The first fiction movie in Catalunia is Baralla en un cafè by Fructuós Gelabert. It is here where the camera stops acting as a mere witness of the action and there is a standard timeline to it, characters walk into scene, the brawl starts, somehow stops and the history has a good ending where all become friends. All in 36 seconds!

 

 

First Oscar given to a Spaniard

Nestor AlmendrosNestor Almendros (Barcelona 1930) – won the best photography award in 1978 for Days of Heaven by Terrence Malick.

He, also, received Academy Award nominations for his work on Kramer vs Kramer (1979), The Blue Lagoon (1980) and Sophie’s Choice (1982).

Nestor Almendros became the favorite collaborator of Éric Rohmer and François Truffaut.

 

 

Read more here https://en.wikipedia.org/wiki/N%C3%A9stor_Almendros

 

Other Catalans in Hollywood

Assumpta Serna, Jordi Mollà, Oscar Jaenada, Jaume Collet-Serra, Àlex y David Pastor, David Martí y Montse Ribé, Sergi López o Isabel Coixet are just some of many Catalan actors and filmmakers that made it in Hollywood.

There are others like Xabier Cugat who introduced the tropical rhythms in America. Rodolfo Valentino introduced him to the industry were Xavier participated in over 50 movies including Chaplin’s city Lights.

Dali, Walt Disney and Hollywood

Salvador Dalí passed through Hollywood too; he had already been exposed to the film industry by the hand of Luis Buñuel. Salvador Dali and Walt Disney Destiny was produced by Dali and John Hench for 8 months between 1945 and 1946. For some time, the project remained a secret. The final work was not ready until 2003

https://youtube.com/watch?v=1GFkN4deuZU

 

La Llingua makes it to the movies

Barcelona was the centre for the film industry from the beginning of the century until the middle 1920s. With Primo de Rivera’s dictatorship the industry was forced to Madrid where numerous Catalan professionals had to go to keep producing their movies.

Once again is the advantages in technology what gives Catalunia the first position and in this case was the creation of the first sound sets in Spain.

The first time the Catalan language made it to the screen was in 1933. The movie is called “el café de la marina” by Doménec Pruna.

catalan cinema

The origin of Special Effects

 Although born is Teruel (Aragon) Segundo de Chomón works in Barcelona and Paris adding special effects and coloring to movies as well as making his own productions. Chomón is credited with creating some of the first “trick films” in history.
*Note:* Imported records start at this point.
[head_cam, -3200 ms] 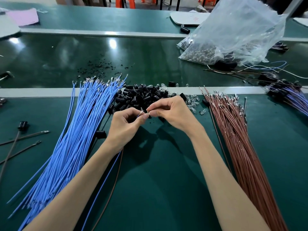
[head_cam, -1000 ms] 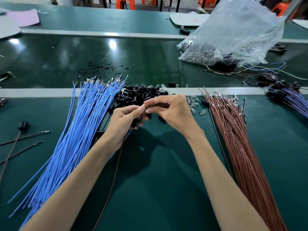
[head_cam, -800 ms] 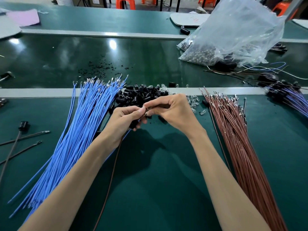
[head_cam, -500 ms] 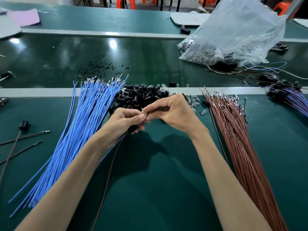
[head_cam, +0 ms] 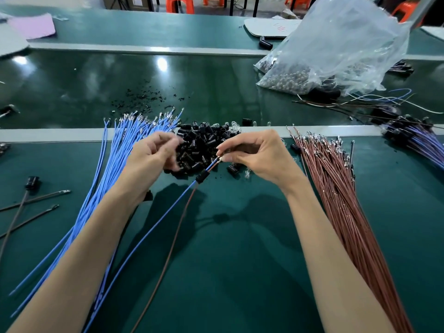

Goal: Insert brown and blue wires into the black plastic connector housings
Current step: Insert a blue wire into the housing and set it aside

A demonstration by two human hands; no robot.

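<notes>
Currently, right hand (head_cam: 260,158) grip pinching wire pair (head_cam: 212,165) tips at housing pile (head_cam: 204,145) near edge, black housing (head_cam: 201,177) sitting threaded on pair, left hand (head_cam: 150,156) hovering blurred at pile's left edge, grip indiscernible.

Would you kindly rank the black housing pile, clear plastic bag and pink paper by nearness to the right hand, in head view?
1. black housing pile, beside the right hand
2. clear plastic bag, back right
3. pink paper, back left

clear plastic bag (head_cam: 348,44) of shiny beads is slumping on the far green bench (head_cam: 96,80); pink sheet (head_cam: 33,26) is lying far left; orange stools (head_cam: 180,3) are standing behind; black crumbs (head_cam: 141,99) are lying scattered mid-bench.
</notes>
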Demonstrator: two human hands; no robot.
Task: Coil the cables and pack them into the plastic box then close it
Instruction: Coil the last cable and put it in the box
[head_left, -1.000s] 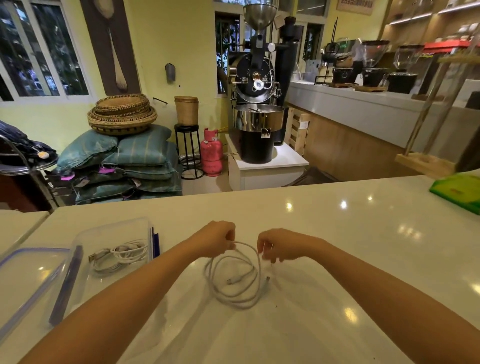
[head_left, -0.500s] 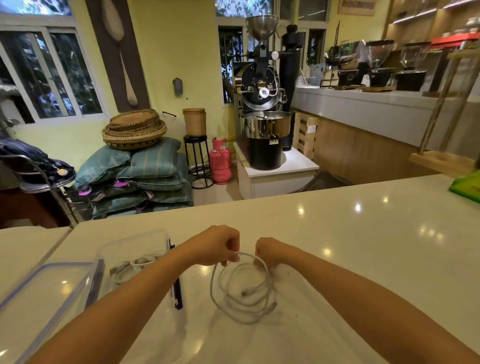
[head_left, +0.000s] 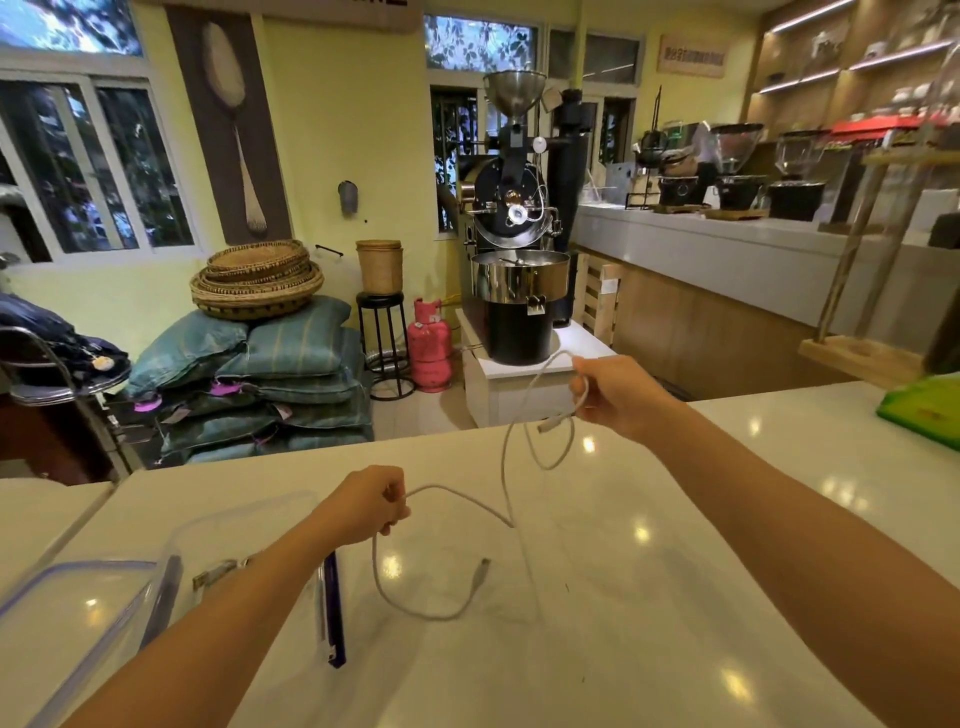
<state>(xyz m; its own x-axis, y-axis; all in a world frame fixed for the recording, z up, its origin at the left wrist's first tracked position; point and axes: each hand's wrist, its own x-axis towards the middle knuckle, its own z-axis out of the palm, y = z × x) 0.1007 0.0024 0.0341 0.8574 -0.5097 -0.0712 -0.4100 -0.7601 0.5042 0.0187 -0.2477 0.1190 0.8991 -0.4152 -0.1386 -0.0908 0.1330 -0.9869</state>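
Holding the white cable uncoiled, left hand and right hand both closed on it; plastic box at nine o'clock is open, so coiling, packing and closing remain.

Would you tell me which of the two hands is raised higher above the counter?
The right hand, lifting the white cable up; the left hand stays low.

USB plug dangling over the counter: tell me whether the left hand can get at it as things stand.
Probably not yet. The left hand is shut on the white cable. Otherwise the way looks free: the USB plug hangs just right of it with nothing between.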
Some of them were “El Hotel Eléctrico” “Satan has fun” and a remake of Trip to the moon. Amongst many others.

Find out more about Segundo Chomón here https://en.wikipedia.org/wiki/Segundo_de_Chom%C3%B3n

Directing from a Stretcher

 Vicente Aranda adaptation of Gonzalo Suarez book “dancing with Parker” was a bigger effort than he bargained for at the outset. Aranda had an accident and had to finish the movie from a stretcher.

Pan con tumaca Western

Balcázar family were furriers with a long commercial tradition. After realising the popularity of the so called “spaghetti Westerns” they didn’t wait long to set up their own “far west Village” in Esplugues de Llobregar where more than 200 western movies were shot.

The fur business must had ended quite badly since both brothers ended up working in the cinema industry Both Alfonso Balcázar and his brother Jaime Jesus wrote and directed numerous movies, mostly westerns and erotic. Check him out here http://www.imdb.com/name/nm0049617/?ref_=tt_ov_dr

Catalan wins first Cannes Short Film Award

The only Spaniard who got it to the Palm d’Or was Luis Buñuel. Juanjo Gimenez, Barcelona native earned the prestigious Palme d’Or 2016 for Timecode. In his acceptance speech, Giménez, 51, remembered the only other Spaniard to have won a Palme d’Or: Luis Buñuel for his 1961 feature-length Viridiana.

“Luis Buñuel, you got the big one, I got the little one, and that’s even harder to win!”

http://www.festival-cannes.com/en/actualites/articles/timecode-by-juanjo-gimenez-short-film-palme-d-or

Social Movements and Catalan cinema

The singularity of PAH grassroots movement deserved a singular film.  Did you know that “A Farm of Passage” was recently in Edinburgh and Glasgow included in this year’s Take One Action programme. Silvia Munt focus on the human side rather than the organisational aspects of one of the most interesting socials movements that flourished in Spain in the last decade. The film explores the movement of solidarity that arose in the Catalonian city of Sabadell after the economic crash and is a beautiful testament to the community’s fundamental refusal to be defeated by unjust economic policies. If you understand a bit of Spanish check Silvia Munt’s interview with Javier Tolentino – El Septimo Vicio last week.

 

 

As said from the beginning this isn’t a history of the cinema in Catalonia, there are crucial missing information referring to great filmmakers like Pere Portabella, Jacinto Esteva, Antoni Padrós and so many others but just to show the state of the film industry in Cataluña here you have some data from 2013.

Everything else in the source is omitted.